> PROBLEM TO SOLVE:
What you produce should be every line from the data that includes "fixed".

--- RAW DATA ---

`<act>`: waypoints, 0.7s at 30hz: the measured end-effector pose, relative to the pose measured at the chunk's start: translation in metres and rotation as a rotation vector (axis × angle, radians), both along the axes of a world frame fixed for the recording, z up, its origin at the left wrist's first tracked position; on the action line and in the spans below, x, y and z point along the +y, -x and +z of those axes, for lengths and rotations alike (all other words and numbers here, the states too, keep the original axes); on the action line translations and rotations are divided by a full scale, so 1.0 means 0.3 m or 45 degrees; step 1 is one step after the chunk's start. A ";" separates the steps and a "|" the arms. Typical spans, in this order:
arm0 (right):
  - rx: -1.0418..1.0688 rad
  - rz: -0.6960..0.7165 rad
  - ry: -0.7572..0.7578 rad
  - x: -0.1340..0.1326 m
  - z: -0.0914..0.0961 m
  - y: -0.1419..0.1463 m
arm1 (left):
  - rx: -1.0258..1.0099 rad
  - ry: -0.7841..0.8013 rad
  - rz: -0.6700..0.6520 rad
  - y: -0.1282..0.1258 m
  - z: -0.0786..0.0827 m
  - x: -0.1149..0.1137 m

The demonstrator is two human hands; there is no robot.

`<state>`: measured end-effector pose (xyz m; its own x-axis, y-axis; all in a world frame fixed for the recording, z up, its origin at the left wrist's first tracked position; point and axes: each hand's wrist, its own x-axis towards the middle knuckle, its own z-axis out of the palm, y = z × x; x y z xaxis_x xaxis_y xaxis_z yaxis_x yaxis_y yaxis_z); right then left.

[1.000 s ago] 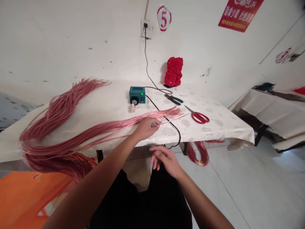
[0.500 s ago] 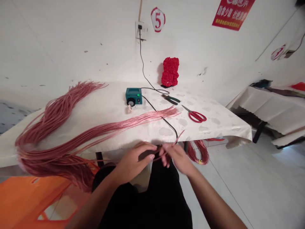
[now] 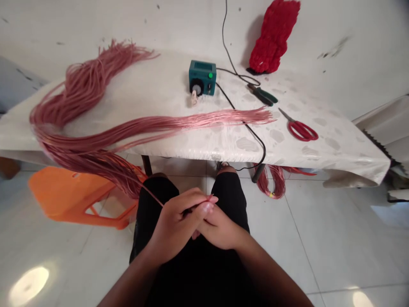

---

> RESPONSE BOX:
`<act>`: waypoints, 0.7s at 30hz: the measured end-effector pose, relative to the pose measured at the chunk's start: translation in metres and rotation as a rotation vector (axis × angle, radians), both along the axes of a world frame fixed for the recording, z up, its origin at the left wrist's first tracked position; on the action line and in the spans below, x, y and z point along the +y, -x and +z of those axes, for lengths and rotations alike (all other words and numbers here, the states too, keep the original axes); on the action line translations and rotations are divided by a full scale, so 1.0 means 0.3 m or 45 degrees; step 1 is one step after the chunk's start. A ";" separates the steps and a "|" the arms. Typical spans, in this order:
`<state>`: measured end-effector pose (xyz m; its own x-axis, y-axis; all in a world frame fixed for the recording, z up, its origin at the left wrist's first tracked position; point and axes: each hand's wrist, its own x-axis towards the middle knuckle, its own z-axis out of the palm, y = z × x; x y z xaxis_x xaxis_y xaxis_z yaxis_x yaxis_y yaxis_z); right then left.

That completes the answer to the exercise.